Two rules that must be followed before being promoted.

two rules

The hardest day a leader, manager, or supervisor will ever have is the first day in their new position. On the first day, the supervisor comes in with grandiose ideas how they will be the “leader” and transformer of individuals in the group into a “team” that beats all existing records. They will develop a spirit of collaboration and camaraderie that everyone in the organization will want to join. Other leaders with lesser ability will clamor to your office to know the secrets of ultimate team building and success. For most this is a dream. Unbeknownst to most new supervisors, the stage has already been set for failure because they did not do two critical steps to lay the foundation for their success.

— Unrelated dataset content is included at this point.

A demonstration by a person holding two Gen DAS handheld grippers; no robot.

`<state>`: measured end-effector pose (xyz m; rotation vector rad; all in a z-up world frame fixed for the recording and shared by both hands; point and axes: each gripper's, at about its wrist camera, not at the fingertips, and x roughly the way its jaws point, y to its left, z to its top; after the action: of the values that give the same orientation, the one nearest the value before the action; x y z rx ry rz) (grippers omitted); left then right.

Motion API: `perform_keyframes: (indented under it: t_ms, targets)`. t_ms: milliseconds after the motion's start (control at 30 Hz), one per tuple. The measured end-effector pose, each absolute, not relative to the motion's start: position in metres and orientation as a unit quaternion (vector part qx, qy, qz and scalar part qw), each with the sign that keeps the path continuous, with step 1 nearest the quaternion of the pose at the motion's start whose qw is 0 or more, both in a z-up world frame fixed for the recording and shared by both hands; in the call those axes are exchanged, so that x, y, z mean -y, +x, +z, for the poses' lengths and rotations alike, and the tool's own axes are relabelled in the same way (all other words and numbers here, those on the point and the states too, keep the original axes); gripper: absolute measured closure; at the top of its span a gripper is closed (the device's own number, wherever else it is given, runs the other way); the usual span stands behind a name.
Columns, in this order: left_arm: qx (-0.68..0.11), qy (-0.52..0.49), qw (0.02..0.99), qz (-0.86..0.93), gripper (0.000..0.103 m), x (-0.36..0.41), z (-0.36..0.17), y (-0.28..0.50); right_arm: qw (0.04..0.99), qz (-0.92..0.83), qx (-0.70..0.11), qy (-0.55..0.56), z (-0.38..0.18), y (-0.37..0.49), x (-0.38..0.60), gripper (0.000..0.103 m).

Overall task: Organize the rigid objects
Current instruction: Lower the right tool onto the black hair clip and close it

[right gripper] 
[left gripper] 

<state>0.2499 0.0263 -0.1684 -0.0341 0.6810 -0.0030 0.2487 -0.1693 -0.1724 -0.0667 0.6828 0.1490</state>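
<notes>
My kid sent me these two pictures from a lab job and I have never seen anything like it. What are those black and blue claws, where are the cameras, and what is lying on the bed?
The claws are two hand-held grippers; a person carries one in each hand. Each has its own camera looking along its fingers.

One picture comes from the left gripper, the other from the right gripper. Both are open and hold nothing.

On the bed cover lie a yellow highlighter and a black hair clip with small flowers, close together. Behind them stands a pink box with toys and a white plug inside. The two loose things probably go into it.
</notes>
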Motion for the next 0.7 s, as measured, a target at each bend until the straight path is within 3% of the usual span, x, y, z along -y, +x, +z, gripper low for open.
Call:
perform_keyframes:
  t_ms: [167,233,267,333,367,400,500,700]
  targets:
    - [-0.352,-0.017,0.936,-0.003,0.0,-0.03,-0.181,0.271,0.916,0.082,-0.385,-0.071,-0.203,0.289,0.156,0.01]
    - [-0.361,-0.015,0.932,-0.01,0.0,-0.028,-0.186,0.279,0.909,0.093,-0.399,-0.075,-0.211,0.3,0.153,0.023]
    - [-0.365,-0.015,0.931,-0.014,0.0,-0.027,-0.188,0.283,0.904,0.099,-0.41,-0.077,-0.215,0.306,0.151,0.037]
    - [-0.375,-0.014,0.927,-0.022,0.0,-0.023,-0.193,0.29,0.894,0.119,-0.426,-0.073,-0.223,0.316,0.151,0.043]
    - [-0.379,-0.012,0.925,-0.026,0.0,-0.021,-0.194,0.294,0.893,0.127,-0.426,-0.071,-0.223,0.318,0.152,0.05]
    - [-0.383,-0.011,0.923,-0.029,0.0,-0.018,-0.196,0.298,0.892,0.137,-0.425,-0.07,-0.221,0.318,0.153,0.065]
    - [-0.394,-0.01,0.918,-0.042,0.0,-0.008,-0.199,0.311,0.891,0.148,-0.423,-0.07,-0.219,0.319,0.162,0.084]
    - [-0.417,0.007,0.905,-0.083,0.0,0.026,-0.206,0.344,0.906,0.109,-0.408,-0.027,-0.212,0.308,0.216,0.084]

Let’s start at the bottom and work our way up to fix the problems. The foundation for success begins when the supervisor does some introspection and determines what is truly important to them as a person. This is extremely difficult for most people, because they are afraid of what they will find when they examine their inner self. For example, you may realize you are truly not a “people person”. You can decide to work on that skill, or develop other approaches to make effective connections to the individuals who now work for you. But you learned a critical lesson about yourself and can now work around the problem to make connections. Effective leaders make connections to their teams on the one to one level. They are authentic about themselves and what they want to accomplish. Supervisors create goals that they believe should be reached, but never make the deep down connections at the individual level.

If you inherent an effective team, or group in need of development, you are starting from scratch. The existing effective team may instantly dissolve when you arrive. Again, you must make the connection at the individual level that you are someone to willingly follow. People will do what you tell them to do because you are their boss. The supervisor who uses this hard power is “pulling” the people to his or her goals. You have the power to reward or discipline them. People will go the extra mile for people they believe will help them, and are looking out for them. These people are “following” their leader to a goal that benefits everyone. Teams are effective, when the team is focused on a goal, and striving to reach it. If you are a bad supervisor your individuals may form up as a “team” to get rid of you. When you are a “leader” and people follow you, and your goals are aligned with the organizations goals, then as a team, you are benefitting the organization.

The second myth and mistake new supervisor make when they are first promotes is not coming in with a set of rules everyone must follow. That sounds counter intuitive to come in with a set of rules when you want to develop a team. Think about the statement in a different way. When you come in with a set of rules for people to follow you are setting the table of expectations. You are setting the stage for success by letting people know not only the sport you are playing, but the field you are playing on, and rules that must be followed. By developing a set of rules and setting down what is acceptable and unacceptable behavior you are creating the foundation for success. When you come in trying to build camaraderie and say, “we will make it up as we go” you have just made a fatal mistake for you becoming a leader. As situations arise you have not set foundation for your decision making. Your individual’s, notice I did not say team, will be always be wondering what is and is not acceptable. They will push the limits because they do not know what the boundaries are. You will become angry because the individuals are breaking your nonexistent rules. By trying to be friendly and not setting down rules you are in fact going to make it hard to create a team. In fact you will create a dysfunctional atmosphere because your individuals do not know what to expect from you, the supervisor. By first setting your rules down, and consistently following them, you can then develop a sense of acceptable behavior with consequences for rule breaking. Then, you can start developing team norms that are developed and agreed upon by your team.

The first day as a supervisor is always the hardest. The dream of the position now meets reality. By understanding two simple rules you can significantly improve your chances of success. First, determine what is important to you. Second, setting rules and standards for people to follow, you are now setting the foundation for success and building a highly effective team.